WORK ITEM:
Nothing but the lines from the one with "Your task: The" down to the one with "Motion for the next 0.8" should be returned, exactly and with both ends included, from the material below.

DATA RECORDS:

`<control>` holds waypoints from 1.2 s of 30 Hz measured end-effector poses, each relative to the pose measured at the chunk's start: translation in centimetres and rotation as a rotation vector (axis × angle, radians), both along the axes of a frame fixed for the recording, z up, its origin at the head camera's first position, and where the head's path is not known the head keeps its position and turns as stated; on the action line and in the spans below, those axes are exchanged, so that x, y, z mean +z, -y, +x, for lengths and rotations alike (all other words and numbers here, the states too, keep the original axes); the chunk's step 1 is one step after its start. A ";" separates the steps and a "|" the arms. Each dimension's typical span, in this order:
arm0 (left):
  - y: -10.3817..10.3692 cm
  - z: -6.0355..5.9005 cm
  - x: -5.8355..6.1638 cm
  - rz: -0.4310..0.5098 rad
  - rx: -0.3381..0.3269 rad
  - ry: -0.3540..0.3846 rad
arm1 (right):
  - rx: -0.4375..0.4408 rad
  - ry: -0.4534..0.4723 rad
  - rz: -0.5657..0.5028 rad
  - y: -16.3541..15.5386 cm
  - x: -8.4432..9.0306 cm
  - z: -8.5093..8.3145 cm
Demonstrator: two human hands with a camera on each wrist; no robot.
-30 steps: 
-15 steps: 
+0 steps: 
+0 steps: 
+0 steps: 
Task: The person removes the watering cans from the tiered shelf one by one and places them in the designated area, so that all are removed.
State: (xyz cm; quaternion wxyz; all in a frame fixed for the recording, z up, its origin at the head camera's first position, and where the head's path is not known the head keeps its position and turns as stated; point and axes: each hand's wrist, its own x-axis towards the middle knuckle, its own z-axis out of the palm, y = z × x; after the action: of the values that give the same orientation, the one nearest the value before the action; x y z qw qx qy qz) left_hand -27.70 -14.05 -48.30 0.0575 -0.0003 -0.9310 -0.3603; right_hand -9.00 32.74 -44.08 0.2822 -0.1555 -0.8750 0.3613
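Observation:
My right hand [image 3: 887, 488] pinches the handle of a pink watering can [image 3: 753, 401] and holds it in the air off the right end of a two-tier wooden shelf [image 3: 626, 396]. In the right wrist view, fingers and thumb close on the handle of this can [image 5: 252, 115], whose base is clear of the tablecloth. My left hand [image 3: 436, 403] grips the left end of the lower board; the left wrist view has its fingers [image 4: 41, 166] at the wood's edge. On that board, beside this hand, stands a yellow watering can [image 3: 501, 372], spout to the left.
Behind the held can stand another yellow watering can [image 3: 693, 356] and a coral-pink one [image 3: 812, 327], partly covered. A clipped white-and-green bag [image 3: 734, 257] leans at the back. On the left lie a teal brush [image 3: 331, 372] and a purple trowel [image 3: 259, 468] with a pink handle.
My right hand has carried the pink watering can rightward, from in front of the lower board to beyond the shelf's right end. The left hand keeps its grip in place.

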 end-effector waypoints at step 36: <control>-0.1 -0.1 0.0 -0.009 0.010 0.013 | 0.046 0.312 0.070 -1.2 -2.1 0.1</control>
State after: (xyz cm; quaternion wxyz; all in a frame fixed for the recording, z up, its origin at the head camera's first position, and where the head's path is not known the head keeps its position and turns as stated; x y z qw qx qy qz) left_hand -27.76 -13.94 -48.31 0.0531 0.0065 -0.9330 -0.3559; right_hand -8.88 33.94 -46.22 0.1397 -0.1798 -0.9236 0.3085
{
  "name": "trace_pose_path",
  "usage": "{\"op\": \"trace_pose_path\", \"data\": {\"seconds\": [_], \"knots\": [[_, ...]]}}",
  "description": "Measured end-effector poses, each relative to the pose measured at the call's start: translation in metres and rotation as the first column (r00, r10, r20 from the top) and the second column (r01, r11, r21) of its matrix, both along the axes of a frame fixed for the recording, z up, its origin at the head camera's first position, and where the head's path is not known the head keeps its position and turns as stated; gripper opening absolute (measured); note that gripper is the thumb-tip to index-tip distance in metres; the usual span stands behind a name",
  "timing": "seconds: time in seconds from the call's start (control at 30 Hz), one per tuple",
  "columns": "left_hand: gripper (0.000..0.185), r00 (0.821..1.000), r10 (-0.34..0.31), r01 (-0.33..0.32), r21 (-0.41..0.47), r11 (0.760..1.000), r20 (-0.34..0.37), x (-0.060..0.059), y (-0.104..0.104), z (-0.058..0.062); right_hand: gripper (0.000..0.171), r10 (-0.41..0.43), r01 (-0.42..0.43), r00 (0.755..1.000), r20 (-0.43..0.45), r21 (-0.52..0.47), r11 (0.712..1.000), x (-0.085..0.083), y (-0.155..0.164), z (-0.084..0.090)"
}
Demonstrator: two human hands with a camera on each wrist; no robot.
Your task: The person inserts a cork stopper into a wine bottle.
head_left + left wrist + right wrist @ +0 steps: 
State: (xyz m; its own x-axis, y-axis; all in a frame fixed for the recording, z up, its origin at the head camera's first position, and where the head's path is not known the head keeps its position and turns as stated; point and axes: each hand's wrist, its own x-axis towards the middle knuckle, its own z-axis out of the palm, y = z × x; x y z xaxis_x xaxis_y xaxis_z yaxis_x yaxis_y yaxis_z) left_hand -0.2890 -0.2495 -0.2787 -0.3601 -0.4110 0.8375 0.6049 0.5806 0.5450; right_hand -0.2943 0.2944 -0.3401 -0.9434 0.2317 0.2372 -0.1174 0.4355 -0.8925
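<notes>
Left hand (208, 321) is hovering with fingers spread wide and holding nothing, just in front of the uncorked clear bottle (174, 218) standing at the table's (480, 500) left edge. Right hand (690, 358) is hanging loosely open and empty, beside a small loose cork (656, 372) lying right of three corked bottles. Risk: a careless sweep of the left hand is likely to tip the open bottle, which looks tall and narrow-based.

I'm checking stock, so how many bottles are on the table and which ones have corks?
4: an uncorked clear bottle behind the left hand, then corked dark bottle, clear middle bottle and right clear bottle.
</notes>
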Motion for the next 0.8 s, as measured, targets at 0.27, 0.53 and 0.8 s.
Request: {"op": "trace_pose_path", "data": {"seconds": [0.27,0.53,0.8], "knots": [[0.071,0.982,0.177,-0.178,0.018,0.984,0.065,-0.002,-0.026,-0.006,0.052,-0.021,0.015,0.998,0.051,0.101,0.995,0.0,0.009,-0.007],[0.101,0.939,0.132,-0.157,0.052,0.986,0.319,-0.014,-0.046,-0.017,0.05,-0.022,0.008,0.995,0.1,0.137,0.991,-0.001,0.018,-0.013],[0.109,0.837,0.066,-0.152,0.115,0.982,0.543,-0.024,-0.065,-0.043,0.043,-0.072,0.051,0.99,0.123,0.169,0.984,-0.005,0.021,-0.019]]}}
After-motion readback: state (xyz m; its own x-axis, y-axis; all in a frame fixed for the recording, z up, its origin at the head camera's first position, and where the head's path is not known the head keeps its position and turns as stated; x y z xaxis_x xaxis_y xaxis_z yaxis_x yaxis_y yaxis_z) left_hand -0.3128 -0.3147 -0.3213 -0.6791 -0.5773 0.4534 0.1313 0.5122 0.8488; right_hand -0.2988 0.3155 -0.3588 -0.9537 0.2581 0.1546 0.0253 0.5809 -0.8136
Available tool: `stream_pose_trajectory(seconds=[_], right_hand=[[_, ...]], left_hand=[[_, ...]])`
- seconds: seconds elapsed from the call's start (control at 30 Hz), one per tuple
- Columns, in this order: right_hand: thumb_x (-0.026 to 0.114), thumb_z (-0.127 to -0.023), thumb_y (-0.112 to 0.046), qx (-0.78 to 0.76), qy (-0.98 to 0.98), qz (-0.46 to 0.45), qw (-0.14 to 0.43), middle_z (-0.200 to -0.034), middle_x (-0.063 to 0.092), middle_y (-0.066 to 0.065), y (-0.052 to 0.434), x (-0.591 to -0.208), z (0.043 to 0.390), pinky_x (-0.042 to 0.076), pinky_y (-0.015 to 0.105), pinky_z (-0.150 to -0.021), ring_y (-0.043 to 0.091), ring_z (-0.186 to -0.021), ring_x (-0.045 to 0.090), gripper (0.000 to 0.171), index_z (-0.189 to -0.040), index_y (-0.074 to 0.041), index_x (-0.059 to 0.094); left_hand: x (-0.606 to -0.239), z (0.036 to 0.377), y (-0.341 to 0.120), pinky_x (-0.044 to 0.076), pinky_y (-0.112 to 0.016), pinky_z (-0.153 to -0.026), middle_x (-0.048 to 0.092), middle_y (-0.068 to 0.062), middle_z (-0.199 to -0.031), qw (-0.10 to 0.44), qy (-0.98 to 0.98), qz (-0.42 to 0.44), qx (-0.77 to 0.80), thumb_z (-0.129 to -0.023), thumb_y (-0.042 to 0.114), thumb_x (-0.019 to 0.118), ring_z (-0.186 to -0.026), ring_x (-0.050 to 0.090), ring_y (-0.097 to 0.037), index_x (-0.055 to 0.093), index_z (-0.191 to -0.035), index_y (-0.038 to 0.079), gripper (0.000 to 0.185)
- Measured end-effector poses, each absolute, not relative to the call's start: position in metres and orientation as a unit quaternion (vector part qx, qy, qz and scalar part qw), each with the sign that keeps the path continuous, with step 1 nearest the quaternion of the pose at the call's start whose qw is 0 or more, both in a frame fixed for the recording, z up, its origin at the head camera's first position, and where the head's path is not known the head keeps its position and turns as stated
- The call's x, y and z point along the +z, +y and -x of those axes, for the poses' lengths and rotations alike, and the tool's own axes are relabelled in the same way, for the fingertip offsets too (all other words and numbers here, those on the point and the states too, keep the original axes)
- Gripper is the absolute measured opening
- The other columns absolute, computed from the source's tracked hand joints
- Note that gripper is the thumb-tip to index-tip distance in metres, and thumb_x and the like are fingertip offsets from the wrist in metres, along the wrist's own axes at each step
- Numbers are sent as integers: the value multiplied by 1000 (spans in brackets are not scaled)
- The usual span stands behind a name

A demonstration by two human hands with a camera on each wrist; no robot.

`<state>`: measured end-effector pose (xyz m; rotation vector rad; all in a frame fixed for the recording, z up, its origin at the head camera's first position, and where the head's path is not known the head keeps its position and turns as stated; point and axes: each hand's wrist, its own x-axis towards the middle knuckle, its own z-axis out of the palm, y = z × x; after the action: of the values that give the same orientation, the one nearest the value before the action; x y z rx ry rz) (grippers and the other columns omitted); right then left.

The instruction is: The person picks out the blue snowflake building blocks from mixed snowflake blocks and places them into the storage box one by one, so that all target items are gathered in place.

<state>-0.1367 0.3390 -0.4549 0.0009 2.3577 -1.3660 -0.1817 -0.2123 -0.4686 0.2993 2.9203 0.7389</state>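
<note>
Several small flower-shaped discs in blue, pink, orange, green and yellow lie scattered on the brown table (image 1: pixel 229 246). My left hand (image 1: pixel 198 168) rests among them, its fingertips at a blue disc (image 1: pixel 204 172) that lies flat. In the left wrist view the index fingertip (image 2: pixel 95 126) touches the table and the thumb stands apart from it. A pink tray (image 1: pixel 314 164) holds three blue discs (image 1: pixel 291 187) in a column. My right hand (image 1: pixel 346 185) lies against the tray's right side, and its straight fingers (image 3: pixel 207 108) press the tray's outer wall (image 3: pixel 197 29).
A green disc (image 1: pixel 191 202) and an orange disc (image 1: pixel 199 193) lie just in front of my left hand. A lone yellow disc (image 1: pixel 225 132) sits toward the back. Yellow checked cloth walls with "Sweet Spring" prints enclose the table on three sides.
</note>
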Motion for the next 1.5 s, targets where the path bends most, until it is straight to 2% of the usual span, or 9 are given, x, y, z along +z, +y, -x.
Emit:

SOLUTION BELOW:
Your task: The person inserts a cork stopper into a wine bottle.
head_left + left wrist + right wrist @ +0 steps: 
State: (xyz m; its own x-axis, y-axis; all in a frame fixed for the recording, z up, its origin at the head camera's first position, and where the head's path is not known the head keeps its position and turns as stated; point and axes: each hand's wrist, its own x-axis towards the middle knuckle, its own z-axis out of the palm, y = z × x; x y z xaxis_x xaxis_y xaxis_z yaxis_x yaxis_y yaxis_z) left_hand -0.2890 -0.2495 -0.2787 -0.3601 -0.4110 0.8375 0.6049 0.5806 0.5450; right_hand -0.2943 0.2944 -0.3401 -0.9434 0.2317 0.2372 -0.1174 0.4355 -0.8925
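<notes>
Left hand (208, 321) is hovering with fingers spread wide and holding nothing, just in front of the uncorked clear bottle (174, 218) standing at the table's (480, 500) left edge. Right hand (690, 358) is hanging loosely open and empty, beside a small loose cork (656, 372) lying right of three corked bottles. Risk: a careless sweep of the left hand is likely to tip the open bottle, which looks tall and narrow-based.

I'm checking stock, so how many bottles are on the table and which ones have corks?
4: an uncorked clear bottle behind the left hand, then corked dark bottle, clear middle bottle and right clear bottle.
</notes>
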Motion for the next 0.8 s, as measured, targets at 0.27, 0.53 and 0.8 s.

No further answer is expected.